▶ **PROBLEM DETAILS**
Type again, exactly, the lines below from the start through the line that includes "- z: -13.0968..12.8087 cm".

▶ **DATA EXTRACT**
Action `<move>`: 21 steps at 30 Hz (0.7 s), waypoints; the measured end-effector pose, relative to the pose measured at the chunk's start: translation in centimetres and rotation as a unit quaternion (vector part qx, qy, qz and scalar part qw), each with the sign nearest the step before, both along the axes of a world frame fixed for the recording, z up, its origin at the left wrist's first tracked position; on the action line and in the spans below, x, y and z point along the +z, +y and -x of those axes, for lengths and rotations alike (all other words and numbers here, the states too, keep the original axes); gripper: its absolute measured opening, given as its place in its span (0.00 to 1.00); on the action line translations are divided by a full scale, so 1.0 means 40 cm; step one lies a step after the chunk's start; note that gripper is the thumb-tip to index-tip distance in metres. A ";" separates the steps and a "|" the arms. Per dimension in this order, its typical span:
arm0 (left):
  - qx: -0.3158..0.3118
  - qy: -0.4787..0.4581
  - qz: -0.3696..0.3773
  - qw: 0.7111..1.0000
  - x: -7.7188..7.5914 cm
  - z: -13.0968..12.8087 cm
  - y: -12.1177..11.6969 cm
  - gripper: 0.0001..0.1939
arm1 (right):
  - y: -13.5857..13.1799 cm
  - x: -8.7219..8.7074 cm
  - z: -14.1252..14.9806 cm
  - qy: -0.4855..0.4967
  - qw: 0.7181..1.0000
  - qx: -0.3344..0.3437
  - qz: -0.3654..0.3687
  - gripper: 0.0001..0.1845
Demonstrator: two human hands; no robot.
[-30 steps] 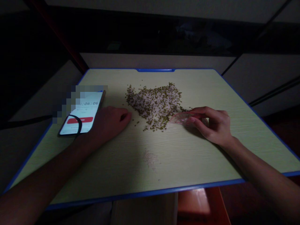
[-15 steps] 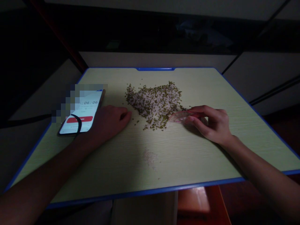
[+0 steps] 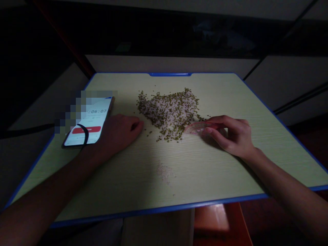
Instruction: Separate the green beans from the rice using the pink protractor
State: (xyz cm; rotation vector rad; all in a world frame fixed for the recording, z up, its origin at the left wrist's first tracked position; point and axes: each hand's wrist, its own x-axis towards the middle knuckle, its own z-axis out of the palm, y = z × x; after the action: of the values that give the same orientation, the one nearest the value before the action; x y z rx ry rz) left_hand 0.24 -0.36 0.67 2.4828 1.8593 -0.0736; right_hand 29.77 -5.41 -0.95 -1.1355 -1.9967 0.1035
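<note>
And there it was, the clear plastic piece (image 3: 196, 128) with its red markings, right of centre on the bench (image 3: 217, 171), at the near right edge of the pile of green and pale grains (image 3: 171, 111). Its long axis ran mostly left to right, nearly level across my view, the free, rounded end pointing left at the grains and the other end running in to my right hand (image 3: 232, 136). It lay low and rather flat, though I couldn't tell whether its underside touched the bench.

On to the fingers: on the right, I had the piece pinched, thumb on the near side and index finger on the far side, opened only by the thin plastic between them, with a rounded gap farther back toward the palm. Over on the left, my left hand (image 3: 121, 133) rested on the bench, fingers curled into a loose fist, thumb up against the index finger, just left of the pile; whether anything sat inside, I couldn't tell.

Beyond that wrist, at the left, lay the phone (image 3: 89, 119), screen lit, digits ending in 06:07 above a red bar, a dark cord (image 3: 85, 135) looping across its lower part. A few stray grains dotted the bench between fist and pile, and a faint pale patch (image 3: 165, 172) showed nearer me.
</note>
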 end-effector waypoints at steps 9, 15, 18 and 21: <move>-0.006 -0.017 -0.004 1.000 -0.001 0.002 0.001 0.20 | 0.000 0.002 0.002 -0.010 1.000 0.000 -0.003 0.05; -0.005 -0.018 -0.004 1.000 0.003 -0.001 0.001 0.20 | 0.001 0.005 0.003 -0.016 1.000 0.018 -0.012 0.04; 0.008 -0.013 0.007 1.000 0.003 -0.001 0.001 0.20 | 0.003 0.005 0.003 -0.013 0.999 0.024 -0.019 0.05; 0.005 -0.015 -0.003 1.000 0.000 0.001 0.002 0.21 | 0.004 0.004 0.003 -0.016 0.999 0.032 -0.026 0.04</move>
State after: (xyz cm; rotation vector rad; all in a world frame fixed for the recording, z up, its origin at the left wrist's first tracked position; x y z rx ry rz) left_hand 0.21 -0.29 0.66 2.4653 1.8631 -0.0300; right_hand 29.64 -5.27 -0.77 -1.0469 -2.0530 0.0647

▶ **RESULT OF THE EXERCISE**
Action `<move>`: 21 steps at 30 Hz (0.7 s), waypoints; the measured end-effector pose, relative to the pose measured at the chunk's start: translation in centimetres and rotation as a unit quaternion (vector part qx, qy, qz and scalar part qw), each with the sign nearest the step before, both along the axes of a world frame fixed for the recording, z up, its origin at the left wrist's first tracked position; on the action line and in the spans below, x, y and z point along the +z, +y and -x of those axes, for lengths and rotations alike (all other words and numbers here, the states too, keep the original axes); gripper: its absolute measured opening, given as its place in its span (0.00 to 1.00); on the action line translations are divided by a full scale, so 1.0 means 40 cm; step one lies a step after the chunk's start; note that gripper is the thumb-tip to index-tip distance in metres. A ";" separates the steps and a "|" the arms. Per dimension in this order, its typical span:
arm0 (left):
  - qx: -0.3158..0.3118
  - qy: -0.4787..0.4581
  - qz: -0.3696..0.3773
  - qw: 0.7111..1.0000
  - x: -7.7188..7.5914 cm
  - z: -13.0968..12.8087 cm

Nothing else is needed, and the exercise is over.